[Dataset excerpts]
· · · · · · ·
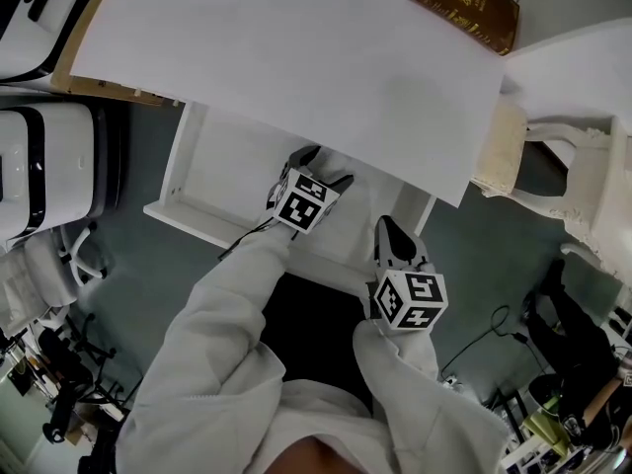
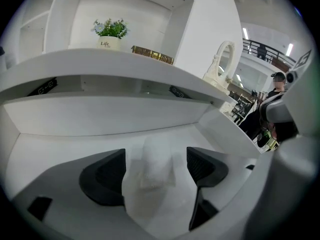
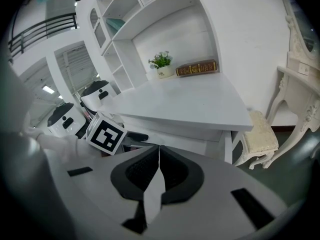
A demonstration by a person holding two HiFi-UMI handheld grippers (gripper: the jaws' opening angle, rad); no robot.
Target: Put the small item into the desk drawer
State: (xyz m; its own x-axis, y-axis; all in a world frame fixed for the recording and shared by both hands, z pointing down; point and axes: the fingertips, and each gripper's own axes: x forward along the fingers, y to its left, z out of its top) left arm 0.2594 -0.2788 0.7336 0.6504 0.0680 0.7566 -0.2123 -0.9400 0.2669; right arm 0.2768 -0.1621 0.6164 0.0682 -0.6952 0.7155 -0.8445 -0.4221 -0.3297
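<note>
The desk drawer (image 1: 184, 166) stands pulled out under the white desk top (image 1: 296, 57). My left gripper (image 1: 323, 169) reaches down into it with its jaws wide open. In the left gripper view a small white crumpled item (image 2: 150, 171) lies on the drawer floor (image 2: 70, 146) between the open fingers (image 2: 105, 176). It sits close against the left pad and apart from the right one. My right gripper (image 1: 388, 225) hovers in front of the drawer, to the right of the left one, with its jaws shut (image 3: 159, 166) and nothing in them.
A brown book (image 1: 464, 8) and a small potted plant (image 3: 161, 64) sit at the desk's back. A cream padded chair (image 1: 504, 151) and a white dressing table (image 3: 300, 84) stand to the right. White appliances (image 1: 39, 166) line the left; cables lie on the floor.
</note>
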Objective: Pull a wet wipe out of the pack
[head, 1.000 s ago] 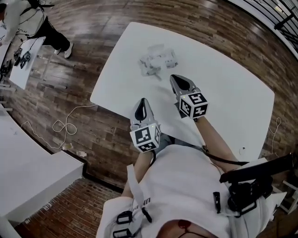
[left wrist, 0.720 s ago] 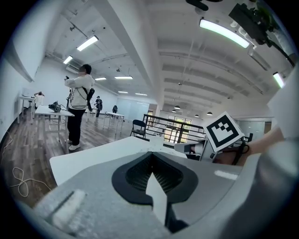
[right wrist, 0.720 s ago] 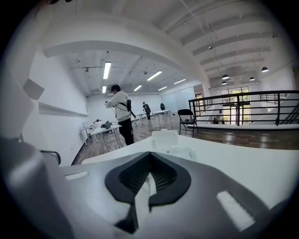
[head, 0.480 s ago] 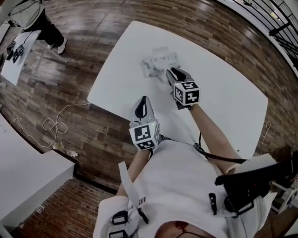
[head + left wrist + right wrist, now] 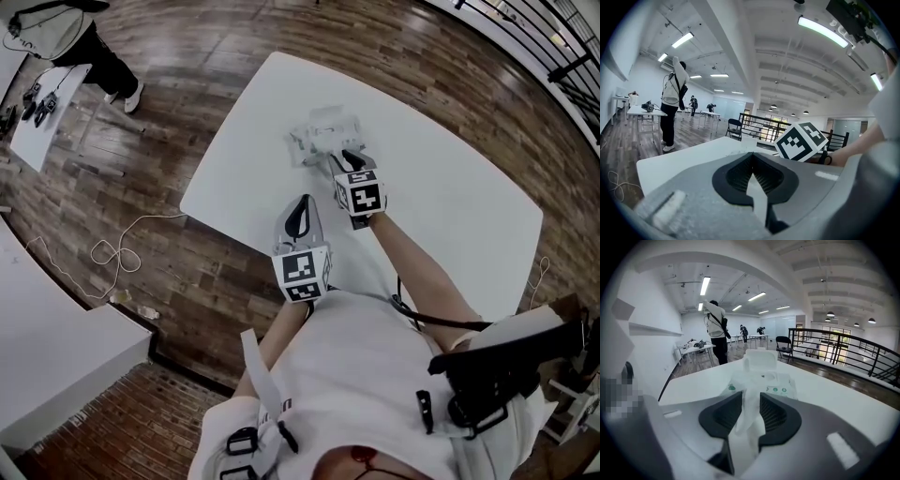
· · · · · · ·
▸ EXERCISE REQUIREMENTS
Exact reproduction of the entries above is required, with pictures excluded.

▸ YOUR SOLUTION
A demonstration by a person holding two HiFi-UMI handheld grippers (gripper: the jaws' opening angle, rad); no robot.
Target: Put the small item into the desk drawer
State: (xyz m; its own x-axis, y-axis; all in a world frame fixed for the recording and shared by both hands, z pointing down; point and axes: the fingertips, and each gripper's own axes: x forward along the fingers, y to its left, z out of its top) left arm 0.2594 -0.2788 0.7336 0.6504 0.0680 0.7566 -0.2123 -0.9400 0.2669; right arm 0.2768 -0.1621 0.6164 0.0682 -0.6952 0.7155 -0.8445 -0.4221 -0.3297
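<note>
The desk drawer (image 1: 184, 166) stands pulled out under the white desk top (image 1: 296, 57). My left gripper (image 1: 323, 169) reaches down into it with its jaws wide open. In the left gripper view a small white crumpled item (image 2: 150, 171) lies on the drawer floor (image 2: 70, 146) between the open fingers (image 2: 105, 176). It sits close against the left pad and apart from the right one. My right gripper (image 1: 388, 225) hovers in front of the drawer, to the right of the left one, with its jaws shut (image 3: 159, 166) and nothing in them.
A brown book (image 1: 464, 8) and a small potted plant (image 3: 161, 64) sit at the desk's back. A cream padded chair (image 1: 504, 151) and a white dressing table (image 3: 300, 84) stand to the right. White appliances (image 1: 39, 166) line the left; cables lie on the floor.
</note>
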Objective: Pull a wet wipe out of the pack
[head, 1.000 s ago] 
[left wrist, 0.720 s ago] 
[right wrist, 0.720 s ago] 
[head, 0.480 s ago] 
[head + left wrist + right wrist, now] 

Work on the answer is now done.